Restate word for word the entries below, starting with the line with "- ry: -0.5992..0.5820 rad" and continuing through the line with "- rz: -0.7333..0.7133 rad". Include both of those lines and no others.

(Records contained in a dataset)

******

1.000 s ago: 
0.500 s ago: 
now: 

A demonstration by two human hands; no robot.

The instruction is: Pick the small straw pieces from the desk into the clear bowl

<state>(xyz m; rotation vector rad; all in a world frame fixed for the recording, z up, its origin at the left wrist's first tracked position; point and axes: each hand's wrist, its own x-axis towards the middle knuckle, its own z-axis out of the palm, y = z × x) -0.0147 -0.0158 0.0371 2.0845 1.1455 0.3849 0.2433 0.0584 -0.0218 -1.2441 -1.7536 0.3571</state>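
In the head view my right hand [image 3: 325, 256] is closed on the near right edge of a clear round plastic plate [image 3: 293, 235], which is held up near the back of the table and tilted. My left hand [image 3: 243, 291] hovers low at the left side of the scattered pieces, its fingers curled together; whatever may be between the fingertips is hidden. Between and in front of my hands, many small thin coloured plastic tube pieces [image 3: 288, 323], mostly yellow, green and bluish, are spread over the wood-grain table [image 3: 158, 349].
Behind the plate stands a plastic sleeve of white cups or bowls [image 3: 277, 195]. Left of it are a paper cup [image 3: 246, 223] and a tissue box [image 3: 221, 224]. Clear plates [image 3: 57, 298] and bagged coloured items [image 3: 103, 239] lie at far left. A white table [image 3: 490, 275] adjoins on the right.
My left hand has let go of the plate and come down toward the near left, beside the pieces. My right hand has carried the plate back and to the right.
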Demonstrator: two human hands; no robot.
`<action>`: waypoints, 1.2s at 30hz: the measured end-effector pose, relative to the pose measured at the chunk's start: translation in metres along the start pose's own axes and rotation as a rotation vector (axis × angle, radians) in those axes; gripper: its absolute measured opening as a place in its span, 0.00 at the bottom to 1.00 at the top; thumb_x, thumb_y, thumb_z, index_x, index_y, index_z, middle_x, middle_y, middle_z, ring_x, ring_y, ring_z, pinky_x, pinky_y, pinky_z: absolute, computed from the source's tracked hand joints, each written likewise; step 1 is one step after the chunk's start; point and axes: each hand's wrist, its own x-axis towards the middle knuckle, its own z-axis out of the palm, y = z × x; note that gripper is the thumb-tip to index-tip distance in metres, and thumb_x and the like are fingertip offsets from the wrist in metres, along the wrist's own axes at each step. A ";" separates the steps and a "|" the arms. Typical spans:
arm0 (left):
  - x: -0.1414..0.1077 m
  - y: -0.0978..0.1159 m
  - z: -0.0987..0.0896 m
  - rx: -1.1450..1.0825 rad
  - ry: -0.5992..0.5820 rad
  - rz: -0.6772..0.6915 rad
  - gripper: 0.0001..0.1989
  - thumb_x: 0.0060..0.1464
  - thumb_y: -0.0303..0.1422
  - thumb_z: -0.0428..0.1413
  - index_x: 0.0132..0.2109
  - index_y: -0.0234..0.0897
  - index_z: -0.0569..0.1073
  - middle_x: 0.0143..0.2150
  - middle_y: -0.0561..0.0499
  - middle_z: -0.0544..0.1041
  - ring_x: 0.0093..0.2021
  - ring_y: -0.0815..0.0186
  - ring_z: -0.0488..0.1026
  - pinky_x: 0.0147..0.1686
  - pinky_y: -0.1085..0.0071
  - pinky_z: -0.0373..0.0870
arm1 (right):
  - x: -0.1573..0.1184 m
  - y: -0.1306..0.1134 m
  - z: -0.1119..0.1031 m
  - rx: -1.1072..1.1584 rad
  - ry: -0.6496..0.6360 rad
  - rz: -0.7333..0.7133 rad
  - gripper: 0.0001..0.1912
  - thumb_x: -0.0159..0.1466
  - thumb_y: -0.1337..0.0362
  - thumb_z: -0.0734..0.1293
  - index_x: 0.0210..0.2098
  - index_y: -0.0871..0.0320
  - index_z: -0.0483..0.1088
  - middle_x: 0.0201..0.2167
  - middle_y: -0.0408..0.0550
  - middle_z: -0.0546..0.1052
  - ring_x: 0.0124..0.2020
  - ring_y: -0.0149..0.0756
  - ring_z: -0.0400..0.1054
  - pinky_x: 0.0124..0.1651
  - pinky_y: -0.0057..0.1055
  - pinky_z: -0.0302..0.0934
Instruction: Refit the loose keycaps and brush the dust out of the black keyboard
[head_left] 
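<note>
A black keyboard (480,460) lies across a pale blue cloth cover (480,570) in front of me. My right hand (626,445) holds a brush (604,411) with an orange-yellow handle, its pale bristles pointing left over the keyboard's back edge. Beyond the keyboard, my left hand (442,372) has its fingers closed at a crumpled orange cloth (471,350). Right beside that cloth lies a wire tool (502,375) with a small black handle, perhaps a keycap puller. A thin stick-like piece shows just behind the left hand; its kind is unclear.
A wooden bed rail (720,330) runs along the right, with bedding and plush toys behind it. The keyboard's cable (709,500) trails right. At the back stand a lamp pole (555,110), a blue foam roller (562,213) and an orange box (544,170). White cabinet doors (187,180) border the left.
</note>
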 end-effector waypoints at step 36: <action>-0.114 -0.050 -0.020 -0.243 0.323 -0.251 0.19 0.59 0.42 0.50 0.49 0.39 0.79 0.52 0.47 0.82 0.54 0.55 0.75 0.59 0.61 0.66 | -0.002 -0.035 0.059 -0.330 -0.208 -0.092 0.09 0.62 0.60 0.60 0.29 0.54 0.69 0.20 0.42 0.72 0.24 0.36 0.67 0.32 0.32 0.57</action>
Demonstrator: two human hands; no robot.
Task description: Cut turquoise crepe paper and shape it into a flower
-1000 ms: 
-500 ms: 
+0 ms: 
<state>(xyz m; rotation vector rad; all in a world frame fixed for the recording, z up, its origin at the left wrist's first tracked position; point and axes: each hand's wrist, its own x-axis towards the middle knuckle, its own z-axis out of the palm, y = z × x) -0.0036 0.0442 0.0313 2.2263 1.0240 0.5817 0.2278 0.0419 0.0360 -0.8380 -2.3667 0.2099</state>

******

▶ TASK OUTPUT
  - ry: -0.5992..0.5820 rad
  - rz: -0.6772..0.6915 rad
  - gripper: 0.0001..0.1989
  - thumb_x: 0.0060..0.1464
  - thumb_y: -0.0303..0.1422
  - thumb_z: -0.0428..0.1413
  - index_x: 0.0132..0.2109
  - index_y: -0.0234..0.0897
  - index_z: -0.0569..0.1073
  - middle_x: 0.0143..0.2150
  - middle_y: -0.0561..0.0499
  - middle_z: -0.0544..0.1041
  - ring_x: 0.0093..0.2021
  - ring_y: -0.0815..0.0186
  - ring_z: -0.0488..0.1026
  - pinky_x: 0.0147..0.1686
  - pinky_y: -0.1085..0.0071
  - pinky_z: -0.0373..0.0870
arm1 (right):
  - x: -0.1573..0.1184 m
  - y: -0.1306..0.1134 m
  - z: -0.1119..0.1031 m
  - rx: -1.1072..1.1584 rad
  - ry: -0.6496..0.6360 rad
  - rz: -0.7333..0.7133 rad

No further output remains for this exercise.